TASK DETAILS: Lines from the beginning of the entries up to and including the one with "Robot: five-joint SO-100" must be duplicated word for word; leave out all others.

----- DATA

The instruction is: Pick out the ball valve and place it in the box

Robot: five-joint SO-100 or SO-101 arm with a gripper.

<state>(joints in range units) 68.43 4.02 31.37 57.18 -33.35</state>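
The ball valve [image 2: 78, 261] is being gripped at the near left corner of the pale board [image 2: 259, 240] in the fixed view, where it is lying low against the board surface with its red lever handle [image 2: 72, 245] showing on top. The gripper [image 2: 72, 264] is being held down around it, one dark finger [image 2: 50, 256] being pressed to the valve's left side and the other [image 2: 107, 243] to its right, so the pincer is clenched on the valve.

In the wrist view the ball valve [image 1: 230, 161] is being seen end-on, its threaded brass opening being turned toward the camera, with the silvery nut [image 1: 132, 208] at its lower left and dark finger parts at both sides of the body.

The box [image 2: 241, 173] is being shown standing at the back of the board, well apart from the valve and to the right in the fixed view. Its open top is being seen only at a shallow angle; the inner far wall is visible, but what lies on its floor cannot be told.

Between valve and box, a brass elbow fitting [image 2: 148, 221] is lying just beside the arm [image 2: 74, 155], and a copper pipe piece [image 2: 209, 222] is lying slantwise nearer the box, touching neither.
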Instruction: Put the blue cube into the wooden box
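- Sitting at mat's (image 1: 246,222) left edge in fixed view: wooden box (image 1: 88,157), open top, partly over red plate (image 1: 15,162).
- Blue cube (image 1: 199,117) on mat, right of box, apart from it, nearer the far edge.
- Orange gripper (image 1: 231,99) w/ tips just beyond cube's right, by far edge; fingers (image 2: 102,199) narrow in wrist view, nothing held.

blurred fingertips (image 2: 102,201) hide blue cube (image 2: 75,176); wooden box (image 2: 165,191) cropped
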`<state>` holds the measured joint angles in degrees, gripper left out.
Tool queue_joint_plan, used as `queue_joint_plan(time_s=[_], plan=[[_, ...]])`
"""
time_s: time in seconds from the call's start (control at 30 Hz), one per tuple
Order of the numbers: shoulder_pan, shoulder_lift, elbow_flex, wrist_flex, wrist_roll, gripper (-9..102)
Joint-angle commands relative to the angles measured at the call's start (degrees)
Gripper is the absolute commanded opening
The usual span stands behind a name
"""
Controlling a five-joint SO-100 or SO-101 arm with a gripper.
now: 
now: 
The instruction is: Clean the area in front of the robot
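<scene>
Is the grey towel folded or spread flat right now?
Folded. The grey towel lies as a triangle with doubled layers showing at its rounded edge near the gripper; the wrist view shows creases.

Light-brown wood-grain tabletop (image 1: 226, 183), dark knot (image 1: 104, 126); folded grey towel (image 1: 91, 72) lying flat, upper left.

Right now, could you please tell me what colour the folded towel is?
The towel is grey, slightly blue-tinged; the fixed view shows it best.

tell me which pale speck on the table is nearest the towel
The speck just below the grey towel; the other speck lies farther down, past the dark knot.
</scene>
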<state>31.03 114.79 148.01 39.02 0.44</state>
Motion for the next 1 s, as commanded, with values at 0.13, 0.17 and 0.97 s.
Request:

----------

SOLUTION FOR THIS TASK:
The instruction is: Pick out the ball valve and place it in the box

Robot: five-joint SO-100 or SO-101 arm with a gripper.

This exercise has been worked through to completion.